The palatial residence formed the architectural centerpiece of Williamsburg while serving as the political nerve center of the second most important colony following New England. It had taken a continuous army of slave labor to build the mansion during the past eight years—yet it was still unfinished. All the same it was a masterpiece. Virginia planters were already beginning to build their own great houses to emulate and exceed it, even as they heckled the governor over its exorbitant cost to date.
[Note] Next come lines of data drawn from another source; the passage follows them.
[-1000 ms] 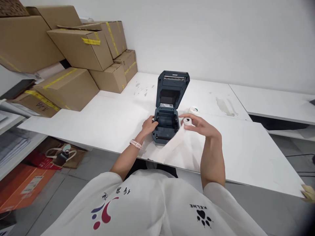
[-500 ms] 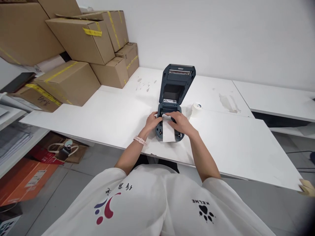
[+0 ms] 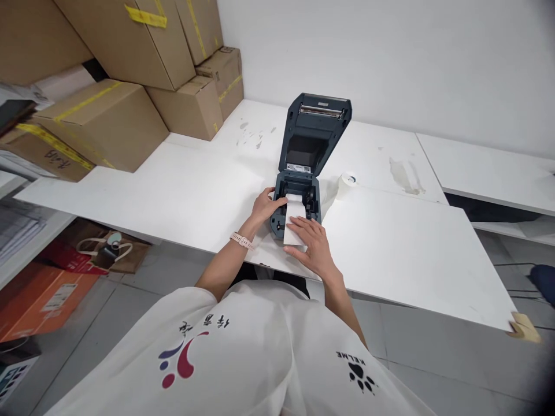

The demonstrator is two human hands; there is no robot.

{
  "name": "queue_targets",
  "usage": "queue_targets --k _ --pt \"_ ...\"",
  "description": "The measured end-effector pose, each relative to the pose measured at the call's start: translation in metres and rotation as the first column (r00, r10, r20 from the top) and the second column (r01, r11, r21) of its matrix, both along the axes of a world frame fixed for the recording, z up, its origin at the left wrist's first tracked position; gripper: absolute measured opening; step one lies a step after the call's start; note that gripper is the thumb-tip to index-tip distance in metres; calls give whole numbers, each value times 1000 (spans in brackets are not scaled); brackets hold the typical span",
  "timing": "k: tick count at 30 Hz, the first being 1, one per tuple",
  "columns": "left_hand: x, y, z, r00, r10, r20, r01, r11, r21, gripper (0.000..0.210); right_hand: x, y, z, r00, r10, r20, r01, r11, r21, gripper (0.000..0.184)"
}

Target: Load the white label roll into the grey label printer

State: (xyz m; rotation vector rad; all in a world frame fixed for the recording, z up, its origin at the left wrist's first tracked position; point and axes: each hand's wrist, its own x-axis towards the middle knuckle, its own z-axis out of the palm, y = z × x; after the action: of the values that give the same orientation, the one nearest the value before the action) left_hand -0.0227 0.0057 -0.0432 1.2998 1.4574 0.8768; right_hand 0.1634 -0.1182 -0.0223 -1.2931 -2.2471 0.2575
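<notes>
A dark blue-grey label printer (image 3: 318, 137) stands on the white table with its lid raised. White label paper (image 3: 294, 209) lies inside it, and its free strip runs out over the front edge. My left hand (image 3: 263, 207) grips the printer's left side wall, the thumb reaching inside to the paper's edge. Flat on the strip rests my right hand (image 3: 314, 245), open, with fingers stretched across the paper near the front. A small white paper roll (image 3: 346, 188) sits to the right of the printer with its tail loose.
Cardboard boxes (image 3: 113, 124) with yellow tape are stacked at the left of the white table (image 3: 208, 196). A white wall (image 3: 390, 58) rises behind. Under the left side are an orange box (image 3: 47, 300) and bags. Brown padding (image 3: 524, 328) covers the table's right front corner.
My right hand has slid from the back of the paper toward the front and flattened on the strip. My left hand stays at the printer's side. The view has tilted down slightly.
</notes>
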Motion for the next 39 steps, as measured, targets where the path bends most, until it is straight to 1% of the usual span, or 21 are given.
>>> queue_targets --k 3,6,9,13,17,21,25,28,31,33,35,36,37,38,39 --pt "0 0 1 1000 8 -8 -8 1000 4 66 -1 1 -1 1000 -21 21 21 1000 6 60" --pt "0 -1 3 1000 8 -10 -8 1000 -2 69 -2 1 -2 998 -48 46 48 999 -10 64" --pt "-1 -4 8 1000 -6 -14 6 1000 -16 74 -2 0 -1 997 -47 61 48 999 -22 62" --pt "-2 -7 13 1000 -8 -23 8 1000 -21 75 0 1 3 997 5 79 -3 1000 -25 60" --pt "-2 -6 12 1000 -6 -19 6 1000 -16 74 4 3 5 993 46 107 -45 999 -12 59" --pt "-1 -4 8 1000 1 -3 -1 1000 -4 72 5 4 2 993 50 109 -51 999 8 61" --pt "-1 -4 7 1000 5 9 -5 1000 1 72 6 3 1 993 51 110 -51 999 -1 62" --pt "-1 -3 9 1000 5 20 -5 1000 -1 74 7 3 2 994 49 93 -48 999 -13 62" --pt "-1 -5 14 1000 5 3 -5 1000 0 76 6 5 1 997 51 66 -50 998 -23 61" --pt "0 -13 17 999 28 -40 -27 1000 7 80 4 5 1 997 54 48 -52 998 -33 60" --pt "1 -32 19 997 59 -58 -57 998 33 85 5 3 1 998 53 25 -52 997 -51 62" --pt "1 -45 18 997 72 -38 -70 996 59 85 7 1 3 998 62 10 -62 996 -67 64" --pt "2 -59 17 999 37 18 -39 994 100 81 10 0 7 996 90 -8 -90 992 -91 65" --pt "2 -74 15 995 -51 87 38 989 144 78 15 -1 12 990 134 -36 -138 983 -123 64" --pt "1 -89 12 982 -112 153 85 981 174 78 22 0 20 979 184 -84 -196 969 -154 61"
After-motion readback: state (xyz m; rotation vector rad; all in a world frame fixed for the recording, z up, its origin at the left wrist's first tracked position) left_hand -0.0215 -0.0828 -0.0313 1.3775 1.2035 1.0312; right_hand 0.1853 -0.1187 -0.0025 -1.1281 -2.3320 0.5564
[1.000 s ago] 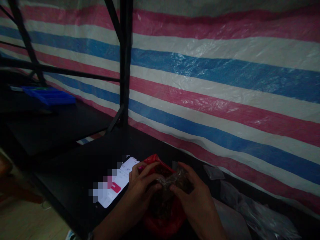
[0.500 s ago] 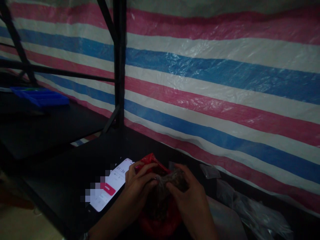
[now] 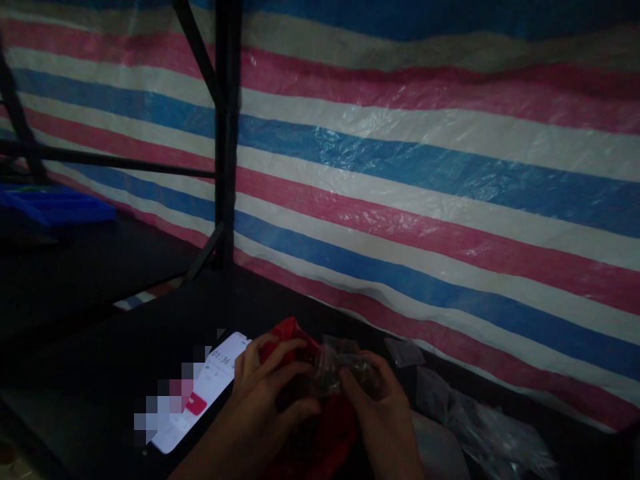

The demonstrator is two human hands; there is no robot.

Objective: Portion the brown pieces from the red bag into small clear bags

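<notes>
My right hand (image 3: 383, 403) is closed, thumb against fingers, on a small clear plastic bag (image 3: 327, 367) with dark contents too dim to make out. The bag's crinkled end points toward my left hand (image 3: 267, 390). That hand curves over a red plastic bag (image 3: 287, 330), its thumb apart from its fingers and its fingertips close to the clear bag. Dark contents show dimly inside the red bag, whose lower part lies between my wrists. Just left of my left hand, a lit phone (image 3: 220, 367) with a timer lies on the black table (image 3: 200, 310).
Several flat clear plastic bags (image 3: 495, 427) lie to the right, with one small bag (image 3: 405, 352) behind them. A grey object (image 3: 437, 447) sits beside my right wrist. Farther left is a blue tray (image 3: 75, 207). A black post (image 3: 226, 133) stands before the striped sheet (image 3: 425, 180).
My left thumb has moved away from the fingers and off the clear bag, which my right hand still holds. The view has tilted up and shifted slightly right.
</notes>
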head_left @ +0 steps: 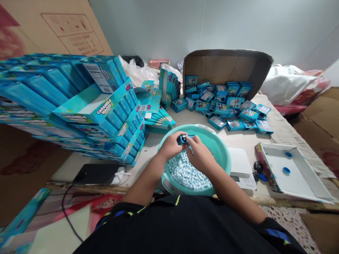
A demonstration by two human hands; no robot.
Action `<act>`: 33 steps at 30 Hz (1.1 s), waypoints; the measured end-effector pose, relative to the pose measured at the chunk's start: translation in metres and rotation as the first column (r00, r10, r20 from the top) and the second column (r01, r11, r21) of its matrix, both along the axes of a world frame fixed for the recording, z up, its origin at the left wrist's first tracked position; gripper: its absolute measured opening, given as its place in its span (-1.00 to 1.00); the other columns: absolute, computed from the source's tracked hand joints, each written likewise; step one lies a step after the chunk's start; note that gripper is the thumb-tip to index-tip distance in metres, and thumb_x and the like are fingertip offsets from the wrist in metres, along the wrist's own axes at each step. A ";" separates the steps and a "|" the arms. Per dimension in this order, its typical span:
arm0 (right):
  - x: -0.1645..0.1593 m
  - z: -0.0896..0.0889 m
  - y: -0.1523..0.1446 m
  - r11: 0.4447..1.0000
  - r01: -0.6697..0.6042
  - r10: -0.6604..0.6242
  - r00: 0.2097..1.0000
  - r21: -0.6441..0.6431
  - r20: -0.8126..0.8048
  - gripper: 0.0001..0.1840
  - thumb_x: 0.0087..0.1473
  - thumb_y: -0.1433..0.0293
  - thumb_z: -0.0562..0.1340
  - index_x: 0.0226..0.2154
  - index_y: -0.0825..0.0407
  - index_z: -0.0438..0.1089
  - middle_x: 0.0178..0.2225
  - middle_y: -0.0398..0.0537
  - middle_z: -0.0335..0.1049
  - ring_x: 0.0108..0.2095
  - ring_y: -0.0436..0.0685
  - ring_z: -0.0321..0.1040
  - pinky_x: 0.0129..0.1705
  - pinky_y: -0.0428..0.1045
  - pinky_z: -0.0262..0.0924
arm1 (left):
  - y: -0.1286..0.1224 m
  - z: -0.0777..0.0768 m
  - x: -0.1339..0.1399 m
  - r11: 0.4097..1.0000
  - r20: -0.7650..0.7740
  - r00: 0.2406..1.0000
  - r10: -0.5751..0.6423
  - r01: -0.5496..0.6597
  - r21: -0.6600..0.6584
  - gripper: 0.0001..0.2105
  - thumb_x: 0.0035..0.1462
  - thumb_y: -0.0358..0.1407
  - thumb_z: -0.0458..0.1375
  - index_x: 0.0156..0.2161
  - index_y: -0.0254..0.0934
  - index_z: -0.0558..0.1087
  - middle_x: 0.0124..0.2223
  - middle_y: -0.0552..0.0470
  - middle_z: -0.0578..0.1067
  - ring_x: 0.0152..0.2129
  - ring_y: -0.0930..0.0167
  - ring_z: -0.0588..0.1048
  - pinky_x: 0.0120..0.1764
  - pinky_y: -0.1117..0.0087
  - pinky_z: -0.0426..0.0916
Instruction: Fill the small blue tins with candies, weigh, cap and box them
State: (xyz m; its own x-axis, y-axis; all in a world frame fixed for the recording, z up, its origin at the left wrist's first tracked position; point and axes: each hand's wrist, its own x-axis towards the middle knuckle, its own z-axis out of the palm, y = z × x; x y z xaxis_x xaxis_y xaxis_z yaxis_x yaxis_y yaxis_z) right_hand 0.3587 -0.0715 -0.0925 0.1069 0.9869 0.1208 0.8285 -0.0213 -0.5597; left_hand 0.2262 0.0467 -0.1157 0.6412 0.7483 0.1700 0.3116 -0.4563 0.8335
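Observation:
Over the turquoise basin (225, 155), my left hand (171, 144) is closed around a small blue candy box (181, 140), its dark opening facing up. White candies show at that opening. My right hand (197, 151) is at the same box, its fingers bent together with the fingertips at the opening. What those fingertips hold, if anything, is too small to make out. Below both hands, a heap of white and pale blue candies (185, 173) fills the near part of the basin.
Stacked display trays of blue boxes (106, 109) rise at left. Loose filled boxes (219, 106) spill from a cardboard carton (212, 63) at the back. A white scale (241, 162), a shallow white tray (299, 173) and a black device (97, 174) lie near the front edge.

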 end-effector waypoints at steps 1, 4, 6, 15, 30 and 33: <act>0.000 0.000 0.000 1.000 -0.009 0.009 1.000 0.008 0.000 -0.49 0.35 0.43 0.02 0.30 0.15 0.24 0.01 0.22 0.34 -0.12 0.23 0.40 -0.05 0.15 0.36 | 0.000 0.001 0.000 1.000 -0.005 1.000 -0.007 0.007 0.008 -0.54 0.02 -0.37 0.31 0.09 -0.23 0.58 0.06 -0.06 0.64 -0.04 0.21 0.62 0.05 0.23 0.50; -0.001 0.000 0.000 1.000 -0.021 0.021 1.000 0.018 -0.005 -0.52 0.35 0.42 0.03 0.27 0.12 0.27 0.00 0.20 0.33 -0.15 0.20 0.38 -0.05 0.13 0.36 | -0.001 0.004 -0.001 1.000 -0.019 1.000 -0.021 0.021 0.013 -0.53 0.02 -0.39 0.30 0.10 -0.22 0.58 0.05 -0.05 0.64 -0.06 0.22 0.62 0.03 0.25 0.51; -0.001 0.000 -0.001 0.999 -0.026 0.026 1.000 0.024 -0.008 -0.52 0.36 0.42 0.04 0.27 0.12 0.28 0.01 0.20 0.33 -0.15 0.19 0.38 -0.06 0.12 0.36 | -0.002 0.007 -0.001 1.000 -0.022 1.000 -0.021 0.021 0.009 -0.53 0.02 -0.39 0.30 0.10 -0.23 0.58 0.05 -0.06 0.65 -0.07 0.23 0.62 0.03 0.25 0.51; 0.001 -0.001 -0.001 1.000 -0.018 0.018 1.000 -0.002 0.014 -0.46 0.38 0.45 -0.01 0.34 0.06 0.26 -0.03 0.14 0.33 -0.21 0.14 0.37 -0.13 0.06 0.33 | -0.001 0.003 -0.002 1.000 -0.037 0.999 -0.012 0.013 0.024 -0.53 0.01 -0.37 0.32 0.09 -0.21 0.59 0.02 -0.05 0.65 -0.11 0.24 0.61 0.04 0.23 0.52; 0.002 0.003 -0.002 0.984 0.177 -0.178 0.982 -0.015 -0.064 -0.40 0.37 0.35 0.02 0.38 0.17 0.17 0.13 0.26 0.38 -0.08 0.28 0.47 -0.05 0.17 0.39 | -0.001 0.000 0.002 0.992 0.111 0.989 0.095 -0.085 -0.092 -0.51 -0.01 -0.29 0.41 0.08 -0.27 0.57 -0.02 -0.11 0.65 -0.12 0.23 0.63 -0.02 0.25 0.53; 0.003 0.002 -0.002 0.976 0.219 -0.219 0.975 0.002 -0.033 -0.41 0.36 0.33 0.04 0.37 0.13 0.21 0.11 0.24 0.40 -0.11 0.26 0.48 -0.12 0.11 0.37 | -0.001 0.000 0.002 0.990 0.110 0.987 0.115 -0.106 -0.089 -0.51 -0.01 -0.33 0.40 0.09 -0.27 0.57 -0.02 -0.10 0.65 -0.13 0.25 0.62 -0.02 0.25 0.52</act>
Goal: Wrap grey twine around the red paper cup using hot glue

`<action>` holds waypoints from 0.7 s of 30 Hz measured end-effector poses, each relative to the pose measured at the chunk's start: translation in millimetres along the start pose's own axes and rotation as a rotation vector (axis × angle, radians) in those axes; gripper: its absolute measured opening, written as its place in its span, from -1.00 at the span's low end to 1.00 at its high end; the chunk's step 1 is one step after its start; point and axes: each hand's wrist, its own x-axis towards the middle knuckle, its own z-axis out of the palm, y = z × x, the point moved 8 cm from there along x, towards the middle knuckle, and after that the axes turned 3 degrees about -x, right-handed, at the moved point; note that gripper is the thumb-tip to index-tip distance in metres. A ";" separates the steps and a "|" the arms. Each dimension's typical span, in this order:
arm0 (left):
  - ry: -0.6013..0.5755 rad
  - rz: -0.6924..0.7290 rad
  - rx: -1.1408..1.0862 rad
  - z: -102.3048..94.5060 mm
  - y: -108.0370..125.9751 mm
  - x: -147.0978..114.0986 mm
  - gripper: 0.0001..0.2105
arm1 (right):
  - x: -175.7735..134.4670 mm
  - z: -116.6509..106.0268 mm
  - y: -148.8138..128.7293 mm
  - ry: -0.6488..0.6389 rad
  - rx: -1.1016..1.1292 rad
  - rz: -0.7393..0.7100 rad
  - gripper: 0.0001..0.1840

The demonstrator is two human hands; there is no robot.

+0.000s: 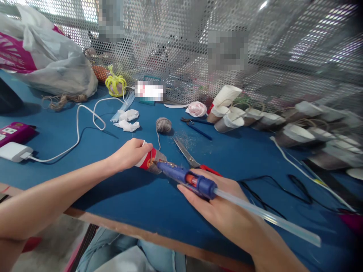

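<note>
My left hand [132,154] is closed around a red and white paper cup [145,161], tilted on its side, with grey yarn wrapped over part of it. A strand runs from the cup to a small ball of grey yarn [163,125] on the table. In my right hand [215,192] is a blue hot glue gun [181,173], its nozzle at the cup's yarn-covered side. A long clear glue stick [269,217] sticks out of the gun's back. Scissors with red handles [187,153] lie open just beyond the gun. My right fingers are partly hidden by it.
Blue-handled pliers [198,126] lie beyond the scissors. Several wrapped cups with handles [229,120] line the right back. A white cable [78,128] crosses the left side to a charger [15,151]. A black cord [263,192] lies at right. A perforated metal screen [176,49] stands behind.
</note>
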 end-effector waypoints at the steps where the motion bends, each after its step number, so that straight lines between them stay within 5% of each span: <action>1: 0.003 0.000 0.007 -0.3 0.5 -0.2 -0.67 | -0.1 0.5 -0.4 -0.008 0.006 -0.007 -0.93; 21: 0.006 0.038 0.058 -0.5 5.3 -3.8 -0.67 | -0.7 -0.3 0.1 -0.031 0.011 0.014 -0.92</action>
Spotswood required a total of twenty-five indentured servants and slaves to tend to the overall estate, in addition to the African slaves he owned and directed at his powder magazine. Depending upon their duties, some of these servants and slaves lived and worked in the outbuildings, while a portion lived and worked in the main house. There were stewards, personal servants, butlers, footmen, cooks, laundresses, gardeners, maids, grooms, and laborers. None of them received payment of any kind for their toils and services. Spotswood also hired tradesmen and laborers on an as-needed basis, and physicians from town attended to the governor’s family, indentured servants, and slaves—although for his servants and slaves Spotswood only rarely approved medical expenses to keep costs down, usually for significant injuries such as broken bones.